TASK REQUIREMENTS:
Can you restate the lines of the entries below, word for word, from the first one through the line that includes "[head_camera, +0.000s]"?

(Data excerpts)

^^^^^^^^^^^^^^^^

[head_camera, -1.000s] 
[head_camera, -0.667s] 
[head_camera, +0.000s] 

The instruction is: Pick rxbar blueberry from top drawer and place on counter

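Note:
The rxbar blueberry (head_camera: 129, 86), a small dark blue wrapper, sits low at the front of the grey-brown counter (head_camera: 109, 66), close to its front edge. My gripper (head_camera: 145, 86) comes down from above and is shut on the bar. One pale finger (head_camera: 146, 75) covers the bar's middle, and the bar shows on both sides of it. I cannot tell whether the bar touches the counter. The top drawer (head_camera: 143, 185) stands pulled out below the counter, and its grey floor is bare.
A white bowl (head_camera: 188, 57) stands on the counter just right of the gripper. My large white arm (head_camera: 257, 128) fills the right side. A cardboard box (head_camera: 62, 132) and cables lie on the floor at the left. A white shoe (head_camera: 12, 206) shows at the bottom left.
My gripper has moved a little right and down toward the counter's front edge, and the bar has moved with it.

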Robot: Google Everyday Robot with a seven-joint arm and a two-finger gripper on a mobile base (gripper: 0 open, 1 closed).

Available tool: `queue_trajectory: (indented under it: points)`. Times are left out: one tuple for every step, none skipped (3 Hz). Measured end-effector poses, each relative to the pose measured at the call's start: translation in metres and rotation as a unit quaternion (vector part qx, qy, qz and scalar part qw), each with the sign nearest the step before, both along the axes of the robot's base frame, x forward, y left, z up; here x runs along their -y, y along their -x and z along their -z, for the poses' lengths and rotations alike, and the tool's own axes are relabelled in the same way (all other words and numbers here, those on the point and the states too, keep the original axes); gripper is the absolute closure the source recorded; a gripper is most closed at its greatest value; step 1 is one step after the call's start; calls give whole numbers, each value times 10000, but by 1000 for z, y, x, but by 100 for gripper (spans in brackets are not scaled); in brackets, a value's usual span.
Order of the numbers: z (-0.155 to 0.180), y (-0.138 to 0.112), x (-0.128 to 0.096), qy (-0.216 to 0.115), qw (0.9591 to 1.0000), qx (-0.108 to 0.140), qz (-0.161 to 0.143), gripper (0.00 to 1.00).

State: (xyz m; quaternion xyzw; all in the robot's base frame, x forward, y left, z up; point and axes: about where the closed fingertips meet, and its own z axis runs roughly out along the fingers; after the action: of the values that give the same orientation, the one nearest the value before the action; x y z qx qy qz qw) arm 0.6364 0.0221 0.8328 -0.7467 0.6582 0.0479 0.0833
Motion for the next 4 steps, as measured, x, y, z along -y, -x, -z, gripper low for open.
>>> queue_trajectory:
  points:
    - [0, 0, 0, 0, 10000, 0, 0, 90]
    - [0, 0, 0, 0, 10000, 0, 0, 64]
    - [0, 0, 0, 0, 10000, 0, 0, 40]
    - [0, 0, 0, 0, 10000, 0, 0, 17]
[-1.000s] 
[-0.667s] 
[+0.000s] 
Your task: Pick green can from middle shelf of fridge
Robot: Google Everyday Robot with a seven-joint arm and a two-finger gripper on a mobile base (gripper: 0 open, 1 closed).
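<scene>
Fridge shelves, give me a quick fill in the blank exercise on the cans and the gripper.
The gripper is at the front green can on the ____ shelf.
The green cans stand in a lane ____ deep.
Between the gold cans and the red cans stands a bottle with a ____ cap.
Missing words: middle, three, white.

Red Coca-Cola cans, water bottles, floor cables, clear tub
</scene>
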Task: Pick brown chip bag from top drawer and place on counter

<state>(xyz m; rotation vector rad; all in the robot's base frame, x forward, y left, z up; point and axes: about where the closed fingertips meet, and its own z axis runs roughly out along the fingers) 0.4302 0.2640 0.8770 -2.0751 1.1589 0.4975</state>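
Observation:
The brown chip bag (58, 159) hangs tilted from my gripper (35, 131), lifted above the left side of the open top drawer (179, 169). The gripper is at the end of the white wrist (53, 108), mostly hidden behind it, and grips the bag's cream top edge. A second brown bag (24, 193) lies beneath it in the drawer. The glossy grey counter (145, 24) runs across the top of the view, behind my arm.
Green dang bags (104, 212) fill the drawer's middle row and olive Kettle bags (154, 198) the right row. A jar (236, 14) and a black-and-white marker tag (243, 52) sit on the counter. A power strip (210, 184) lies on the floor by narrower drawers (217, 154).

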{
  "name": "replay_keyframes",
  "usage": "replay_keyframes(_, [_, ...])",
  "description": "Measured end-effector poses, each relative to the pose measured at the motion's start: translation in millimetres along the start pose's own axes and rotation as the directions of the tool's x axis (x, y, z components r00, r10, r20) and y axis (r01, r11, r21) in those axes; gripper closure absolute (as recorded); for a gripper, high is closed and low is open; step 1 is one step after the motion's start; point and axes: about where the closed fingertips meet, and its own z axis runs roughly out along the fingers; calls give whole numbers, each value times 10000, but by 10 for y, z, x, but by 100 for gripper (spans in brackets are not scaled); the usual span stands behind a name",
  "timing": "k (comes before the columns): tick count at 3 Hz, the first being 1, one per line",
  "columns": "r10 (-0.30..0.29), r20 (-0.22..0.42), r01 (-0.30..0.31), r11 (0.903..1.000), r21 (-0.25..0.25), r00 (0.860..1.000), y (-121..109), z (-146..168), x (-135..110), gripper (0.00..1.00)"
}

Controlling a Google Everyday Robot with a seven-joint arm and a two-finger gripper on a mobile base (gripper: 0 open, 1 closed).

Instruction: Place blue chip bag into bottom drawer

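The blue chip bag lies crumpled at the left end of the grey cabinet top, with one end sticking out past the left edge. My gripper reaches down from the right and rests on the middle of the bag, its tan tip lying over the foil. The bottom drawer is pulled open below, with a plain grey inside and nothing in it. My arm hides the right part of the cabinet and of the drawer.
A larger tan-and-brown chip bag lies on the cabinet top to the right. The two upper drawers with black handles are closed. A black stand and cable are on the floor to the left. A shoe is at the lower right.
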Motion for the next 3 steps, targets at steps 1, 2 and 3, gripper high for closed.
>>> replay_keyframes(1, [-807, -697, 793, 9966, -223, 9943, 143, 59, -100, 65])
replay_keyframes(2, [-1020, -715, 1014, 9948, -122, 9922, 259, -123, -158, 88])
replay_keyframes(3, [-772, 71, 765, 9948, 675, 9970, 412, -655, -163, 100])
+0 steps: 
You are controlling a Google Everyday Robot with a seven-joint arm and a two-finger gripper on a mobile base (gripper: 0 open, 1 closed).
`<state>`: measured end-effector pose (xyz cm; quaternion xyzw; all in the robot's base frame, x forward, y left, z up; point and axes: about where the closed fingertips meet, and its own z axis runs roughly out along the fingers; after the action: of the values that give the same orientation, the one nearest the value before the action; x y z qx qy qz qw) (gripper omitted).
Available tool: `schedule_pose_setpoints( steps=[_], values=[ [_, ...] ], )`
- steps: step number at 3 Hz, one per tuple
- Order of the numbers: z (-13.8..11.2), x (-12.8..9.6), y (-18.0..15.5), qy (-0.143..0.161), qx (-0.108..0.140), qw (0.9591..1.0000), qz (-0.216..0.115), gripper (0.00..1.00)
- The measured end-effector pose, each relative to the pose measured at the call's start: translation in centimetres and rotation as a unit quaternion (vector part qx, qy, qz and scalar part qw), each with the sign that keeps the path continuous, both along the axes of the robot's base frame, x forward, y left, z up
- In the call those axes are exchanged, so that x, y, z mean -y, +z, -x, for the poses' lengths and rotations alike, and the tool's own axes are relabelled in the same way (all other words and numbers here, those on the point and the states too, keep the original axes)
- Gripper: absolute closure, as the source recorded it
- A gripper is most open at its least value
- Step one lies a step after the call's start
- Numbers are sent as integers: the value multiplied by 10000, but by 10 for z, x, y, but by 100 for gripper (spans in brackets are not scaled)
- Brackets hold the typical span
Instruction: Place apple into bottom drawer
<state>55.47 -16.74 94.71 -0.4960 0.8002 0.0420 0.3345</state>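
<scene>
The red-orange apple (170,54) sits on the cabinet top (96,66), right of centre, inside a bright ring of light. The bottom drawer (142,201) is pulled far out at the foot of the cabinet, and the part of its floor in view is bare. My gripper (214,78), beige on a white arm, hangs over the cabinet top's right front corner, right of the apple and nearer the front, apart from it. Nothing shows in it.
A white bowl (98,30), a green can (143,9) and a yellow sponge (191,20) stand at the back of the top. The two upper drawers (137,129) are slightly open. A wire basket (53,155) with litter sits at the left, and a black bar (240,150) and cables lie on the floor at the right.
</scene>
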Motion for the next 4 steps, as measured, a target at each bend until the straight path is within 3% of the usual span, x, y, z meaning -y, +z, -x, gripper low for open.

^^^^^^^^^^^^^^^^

WRITTEN RESPONSE:
[head_camera, -1.000s] 
[head_camera, -0.667s] 
[head_camera, +0.000s] 

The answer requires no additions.